I guess it is ok that you have such an open relationship with your Dad, but giving you permission to have sex at fifteen when you are considered a minor, according to law does not mesh.
And some say, a fifteen year old is not responsible enough to have sex, and I know they know exactly what they are doing, but if you were to have sex with a minor, you would be in jail. As far as giving tips, that is very bizarre and unnatural, but I am not judging you, it is only my opinion. Everyone is different.



i think that its always been and is still very weird for a girl to have a conversation about such a thing as sex so openly with their father, i know that me being 20 and being sexually active for about 4 years, i could never talk to my dad about sex in such an open manner.
i think that as long as your dad never demonstrated these things on you and kinda knew when enough was enough that it is absolutly fine, as long as you were comfortable with it, its fine :)



I think your situation is rare, but WONDERFUL, and I wish that kind of free, open, loving communication could be available to ALL women and their fathers. Your friends, while they may be uncomfortable, really have no context whatsoever to make a judgment about your life and your parents' lives. Just because something is unusual or hasn't happened in someone's life before does NOT make it wrong.



I don't think there's anything wrong with it. Some girls have the same exact conversations with their moms, so why not their dads if they're willing?

I think the sex tips thing is a little odd, though. Or maybe I just find it awkward because I would NEVER want to talk to EITHER of my parents about that one! Awkward.....



Well, yeah, that's normal.
I never knew your parents are so open enough, mostly your dad. I'd say congratulations for being a good dad.

(As for you, I bet your life got ruined after your first sex, right?)



It's fine with me! I also talk to my dad about everything since I can remember!! Just shows you that you have a great relationship with him & that's great.



ITS FINE..
YOUR FATHER IS OPEN MINDED...



It's fine, your family are just more open than others! 6 figures? How about you send a donation my way? xD



In my personal opinion I wouldn't want my Dad to give me or my boyfriend/husband sex tips. That's too far. But being open to talk about sex and how things work and all that is fine. But the tips thing goes far for me.

And being allowed to have sex is one thing. Do you think if you weren't allowed to have sex you wouldn't have or you still would have without there consent?
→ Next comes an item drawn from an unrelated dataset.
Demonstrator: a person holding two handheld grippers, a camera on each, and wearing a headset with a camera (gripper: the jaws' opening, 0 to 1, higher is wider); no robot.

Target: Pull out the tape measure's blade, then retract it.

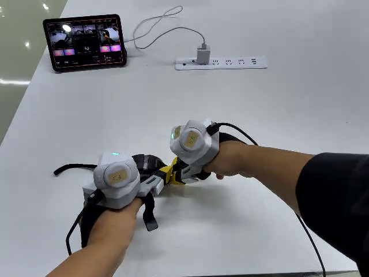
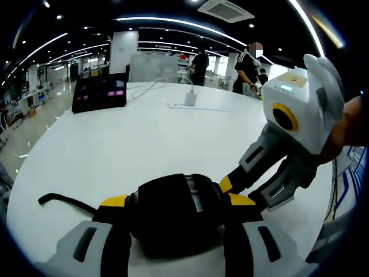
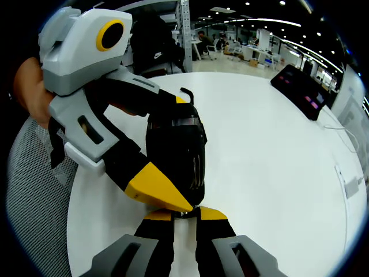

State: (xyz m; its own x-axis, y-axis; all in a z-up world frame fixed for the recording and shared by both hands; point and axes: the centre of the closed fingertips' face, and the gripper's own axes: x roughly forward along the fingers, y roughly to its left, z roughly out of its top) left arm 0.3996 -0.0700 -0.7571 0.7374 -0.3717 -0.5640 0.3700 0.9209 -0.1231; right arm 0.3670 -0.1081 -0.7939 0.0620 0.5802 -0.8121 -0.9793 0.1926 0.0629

I think young people (I feel old now I'm 25) are going to have sex if they have made their mind up. And if you were ready you were ready. But I wouldn't tell my children that they were allowed to have sex. I would think that would make them think it was a free for all on things. And it's not. It should be for someone special. Not just because your hormones are telling you to "do it." But I'm not saying that was your case. I just feel if every parent said, "Hey (insert child's name) you are allowed to have sex." Then most children would think, "Hey this must not be a big deal because I am allowed to do this, and I mean by body is telling me to do it anyway and since I won't get punished for it, maybe I should go for it.'

But I digress. Personally I think it was great you were able to be open with your dad about sex, but giving tips to me and my boyfriend about it is strange to me and I wouldn't want that. And I feel if most kids were allowed to have sex by there parents there would be more emotionally disturbed teens out there that had sex before they were ready. But this is all my opinion. I mean to insult no one.